- _TASK REQUIREMENTS_:
Exclude the images, then return every line below exactly as written.

(Records contained in a dataset)

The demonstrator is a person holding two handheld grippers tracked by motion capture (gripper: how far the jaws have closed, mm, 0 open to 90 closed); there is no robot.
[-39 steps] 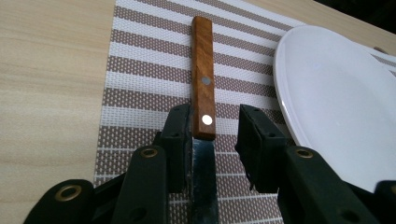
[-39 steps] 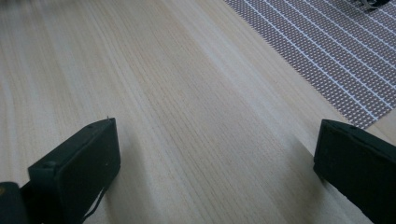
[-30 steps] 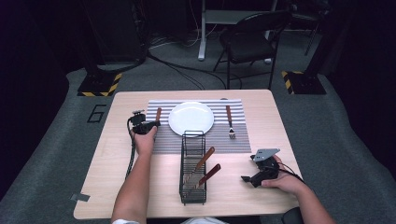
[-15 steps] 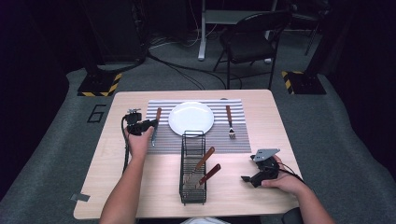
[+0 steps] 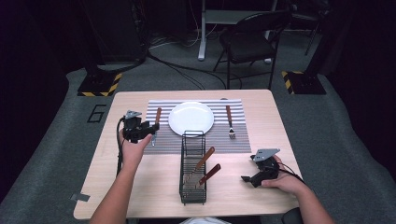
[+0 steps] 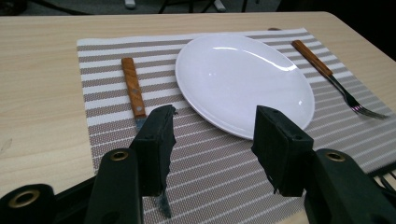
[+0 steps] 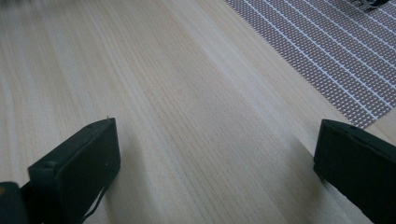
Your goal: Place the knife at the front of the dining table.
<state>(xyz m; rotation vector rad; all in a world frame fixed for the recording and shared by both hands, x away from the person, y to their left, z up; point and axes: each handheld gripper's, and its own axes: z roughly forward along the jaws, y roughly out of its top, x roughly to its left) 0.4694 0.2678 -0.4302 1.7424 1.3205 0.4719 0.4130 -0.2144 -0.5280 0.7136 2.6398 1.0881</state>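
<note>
The left hand-held gripper [image 6: 212, 140] hovers above the striped placemat [image 6: 224, 163], its jaws having just been opening with nothing between them. The wooden-handled knife [image 6: 132, 88] lies flat on the placemat just left of the white plate [image 6: 243, 79]. The right hand-held gripper [image 5: 250, 178] rests on the surface [image 7: 187, 116], jaws spread wide and empty.

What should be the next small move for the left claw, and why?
Probably lift the left claw clear and bring it to the wire caddy. Its jaws have just been opening with nothing between them; the knife lies on the placemat, and two utensils remain in the caddy.
</note>
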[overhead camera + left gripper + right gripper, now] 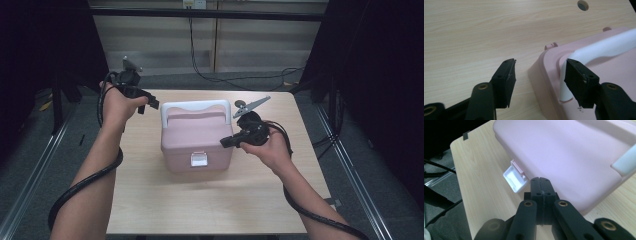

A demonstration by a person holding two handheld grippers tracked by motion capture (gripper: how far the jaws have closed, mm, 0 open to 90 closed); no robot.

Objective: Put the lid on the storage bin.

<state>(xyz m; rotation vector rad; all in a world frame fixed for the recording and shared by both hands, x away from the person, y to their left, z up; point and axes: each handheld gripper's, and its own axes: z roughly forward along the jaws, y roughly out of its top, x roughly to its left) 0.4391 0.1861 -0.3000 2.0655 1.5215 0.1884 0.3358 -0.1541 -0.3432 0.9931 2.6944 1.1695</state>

- _SOLUTION FOR THIS EXERCISE_:
The demonstrator is a person holding two handheld grippers tracked by motion capture (gripper: how far the jaws have closed, mm, 0 open to 90 closed); there is no robot.
[-39 steps] 
[-39 steps] 
[-30 steps] 
[-15 steps] 
[+0 steps] 
[+0 steps] 
[+0 steps] 
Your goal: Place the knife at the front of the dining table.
<state>(xyz m; rotation vector rad; all in a world frame fixed for the recording and shared by both hands, x away from the person, y to their left, z up; point and axes: each handheld gripper's, and its own axes: z roughly forward along the jaws, y roughly out of its top, x roughly to its left) 0.4694 0.2678 -0.4302 1.7424 1.3205 0.4719 0.4130 -0.2144 -0.5280 0.7136 2.6398 1.0881</state>
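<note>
The left hand-held gripper [image 6: 212, 140] hovers above the striped placemat [image 6: 224, 163], its jaws having just been opening with nothing between them. The wooden-handled knife [image 6: 132, 88] lies flat on the placemat just left of the white plate [image 6: 243, 79]. The right hand-held gripper [image 5: 250, 178] rests on the surface [image 7: 187, 116], jaws spread wide and empty.

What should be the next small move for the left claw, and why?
Probably lift the left claw clear and bring it to the wire caddy. Its jaws have just been opening with nothing between them; the knife lies on the placemat, and two utensils remain in the caddy.
</note>
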[overhead camera + left gripper + right gripper, now] 

A demonstration by a person holding two handheld grippers tracked by motion capture (gripper: how far the jaws have closed, mm, 0 open to 90 closed); no robot.

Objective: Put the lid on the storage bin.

<state>(xyz m; rotation vector rad; all in a world frame fixed for the recording and shared by both hands, x away from the person, y to their left, z up; point and axes: each handheld gripper's, and its own axes: z roughly forward along the jaws, y roughly out of its top, x roughly to its left) 0.4391 0.1861 -0.3000 2.0655 1.5215 0.1884 0.3358 -0.1541 -0.3432 0.9931 2.6944 1.1695</state>

Nothing more is required for this answer.